++++ Available records ++++

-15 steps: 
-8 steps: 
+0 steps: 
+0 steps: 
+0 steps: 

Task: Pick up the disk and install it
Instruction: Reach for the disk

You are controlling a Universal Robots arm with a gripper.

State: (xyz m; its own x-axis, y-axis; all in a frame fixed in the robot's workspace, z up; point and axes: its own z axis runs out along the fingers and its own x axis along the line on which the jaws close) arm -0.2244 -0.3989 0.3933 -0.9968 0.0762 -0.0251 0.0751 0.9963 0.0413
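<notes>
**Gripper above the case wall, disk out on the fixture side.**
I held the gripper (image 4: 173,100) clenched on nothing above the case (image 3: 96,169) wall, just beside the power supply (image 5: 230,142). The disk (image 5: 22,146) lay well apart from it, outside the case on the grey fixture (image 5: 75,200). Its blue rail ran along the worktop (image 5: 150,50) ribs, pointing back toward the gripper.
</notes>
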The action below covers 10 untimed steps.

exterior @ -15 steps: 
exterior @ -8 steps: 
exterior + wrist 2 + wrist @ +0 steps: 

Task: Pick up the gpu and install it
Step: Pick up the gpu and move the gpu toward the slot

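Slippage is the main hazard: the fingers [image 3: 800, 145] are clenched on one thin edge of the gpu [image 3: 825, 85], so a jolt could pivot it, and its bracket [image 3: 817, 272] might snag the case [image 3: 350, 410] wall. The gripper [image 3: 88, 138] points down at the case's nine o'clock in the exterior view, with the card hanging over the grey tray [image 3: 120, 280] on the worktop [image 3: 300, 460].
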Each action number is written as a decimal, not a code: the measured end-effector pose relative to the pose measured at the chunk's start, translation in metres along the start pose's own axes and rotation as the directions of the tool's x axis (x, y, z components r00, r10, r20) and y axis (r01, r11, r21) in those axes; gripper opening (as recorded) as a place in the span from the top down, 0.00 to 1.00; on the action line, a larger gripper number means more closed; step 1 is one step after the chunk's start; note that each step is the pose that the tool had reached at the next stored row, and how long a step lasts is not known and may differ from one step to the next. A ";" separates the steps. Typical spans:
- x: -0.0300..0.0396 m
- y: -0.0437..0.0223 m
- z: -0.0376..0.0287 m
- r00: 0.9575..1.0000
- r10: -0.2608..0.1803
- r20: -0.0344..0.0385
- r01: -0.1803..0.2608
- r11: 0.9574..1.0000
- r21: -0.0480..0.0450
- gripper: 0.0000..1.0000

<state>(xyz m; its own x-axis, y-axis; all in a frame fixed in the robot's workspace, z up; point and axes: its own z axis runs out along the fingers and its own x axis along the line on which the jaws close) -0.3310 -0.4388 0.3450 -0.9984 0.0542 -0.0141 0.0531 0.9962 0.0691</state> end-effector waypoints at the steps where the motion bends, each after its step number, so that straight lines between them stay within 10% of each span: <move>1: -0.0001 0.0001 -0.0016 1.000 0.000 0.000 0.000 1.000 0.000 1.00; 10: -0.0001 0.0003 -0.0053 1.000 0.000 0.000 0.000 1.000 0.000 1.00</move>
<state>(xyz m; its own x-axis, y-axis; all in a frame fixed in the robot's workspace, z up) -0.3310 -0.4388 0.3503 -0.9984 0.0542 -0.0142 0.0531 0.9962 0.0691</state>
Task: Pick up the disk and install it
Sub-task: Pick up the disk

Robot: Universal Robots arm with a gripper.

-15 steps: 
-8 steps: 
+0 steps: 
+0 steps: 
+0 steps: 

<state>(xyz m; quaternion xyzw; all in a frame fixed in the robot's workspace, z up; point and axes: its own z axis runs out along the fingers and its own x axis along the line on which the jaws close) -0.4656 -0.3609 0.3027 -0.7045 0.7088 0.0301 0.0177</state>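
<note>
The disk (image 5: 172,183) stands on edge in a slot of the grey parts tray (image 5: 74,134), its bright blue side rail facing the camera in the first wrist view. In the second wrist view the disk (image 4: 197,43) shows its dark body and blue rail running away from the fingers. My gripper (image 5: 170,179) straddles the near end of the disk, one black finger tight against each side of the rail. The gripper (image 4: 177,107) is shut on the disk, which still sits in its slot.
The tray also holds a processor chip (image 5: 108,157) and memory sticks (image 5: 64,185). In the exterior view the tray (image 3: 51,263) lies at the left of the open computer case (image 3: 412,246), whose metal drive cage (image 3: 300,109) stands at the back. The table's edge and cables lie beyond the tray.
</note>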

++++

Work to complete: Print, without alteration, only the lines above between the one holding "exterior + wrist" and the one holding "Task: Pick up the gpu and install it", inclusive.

Result below:
exterior + wrist 2 + wrist @ +0 steps: 

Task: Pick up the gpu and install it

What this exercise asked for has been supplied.